- What to work on -
Go through the listing and return every line with "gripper" in it.

- Recorded information -
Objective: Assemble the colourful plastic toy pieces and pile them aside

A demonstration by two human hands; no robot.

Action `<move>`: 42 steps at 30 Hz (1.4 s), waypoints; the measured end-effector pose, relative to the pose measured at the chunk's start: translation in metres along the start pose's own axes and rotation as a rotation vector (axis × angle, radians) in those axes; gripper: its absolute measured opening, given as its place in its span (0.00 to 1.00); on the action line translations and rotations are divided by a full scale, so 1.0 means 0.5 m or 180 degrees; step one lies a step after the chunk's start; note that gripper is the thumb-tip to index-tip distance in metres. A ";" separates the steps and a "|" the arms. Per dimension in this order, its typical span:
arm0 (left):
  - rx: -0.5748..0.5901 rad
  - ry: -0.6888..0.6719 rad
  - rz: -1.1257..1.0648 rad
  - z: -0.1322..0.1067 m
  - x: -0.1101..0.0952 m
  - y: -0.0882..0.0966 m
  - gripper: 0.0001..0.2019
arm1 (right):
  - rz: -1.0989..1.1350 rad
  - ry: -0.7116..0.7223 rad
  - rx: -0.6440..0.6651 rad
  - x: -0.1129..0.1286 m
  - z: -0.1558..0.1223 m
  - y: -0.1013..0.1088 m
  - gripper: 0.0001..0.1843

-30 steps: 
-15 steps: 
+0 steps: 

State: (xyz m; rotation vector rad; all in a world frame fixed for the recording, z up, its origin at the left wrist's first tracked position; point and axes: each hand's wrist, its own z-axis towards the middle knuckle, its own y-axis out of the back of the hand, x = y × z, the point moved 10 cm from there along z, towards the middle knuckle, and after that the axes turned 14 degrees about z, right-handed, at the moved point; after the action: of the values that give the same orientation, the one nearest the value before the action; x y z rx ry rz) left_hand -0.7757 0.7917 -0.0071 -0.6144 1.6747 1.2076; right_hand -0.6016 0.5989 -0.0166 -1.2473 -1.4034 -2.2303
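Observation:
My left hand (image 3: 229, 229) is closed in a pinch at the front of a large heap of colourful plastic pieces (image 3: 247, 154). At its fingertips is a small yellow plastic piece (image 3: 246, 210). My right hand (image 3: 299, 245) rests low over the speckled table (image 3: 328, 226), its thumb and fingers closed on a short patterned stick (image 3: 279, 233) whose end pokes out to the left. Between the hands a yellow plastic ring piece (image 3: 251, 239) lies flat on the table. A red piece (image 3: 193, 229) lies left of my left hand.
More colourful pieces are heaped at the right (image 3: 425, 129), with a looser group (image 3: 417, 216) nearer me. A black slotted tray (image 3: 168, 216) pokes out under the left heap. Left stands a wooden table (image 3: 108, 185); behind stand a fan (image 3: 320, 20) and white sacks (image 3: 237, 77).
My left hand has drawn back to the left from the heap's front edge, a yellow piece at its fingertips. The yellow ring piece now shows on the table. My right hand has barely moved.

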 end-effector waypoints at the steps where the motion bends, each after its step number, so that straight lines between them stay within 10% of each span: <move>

- Answer to this problem -
Action `<move>`: 42 steps at 30 Hz (1.4 s), waypoints; the measured end-effector pose, relative to the pose measured at the chunk's start: translation in metres along the start pose's own axes and rotation as a rotation vector (axis × angle, radians) in those axes; gripper: its absolute measured opening, given as its place in its span (0.00 to 1.00); on the action line translations and rotations are divided by a full scale, so 1.0 means 0.5 m or 180 degrees; step one lies a step after the chunk's start; note that gripper is the thumb-tip to index-tip distance in metres. A ";" separates the steps and a "|" the arms. Per dimension in this order, its typical span:
  - gripper: 0.0001..0.2019
  - gripper: 0.0001..0.1843

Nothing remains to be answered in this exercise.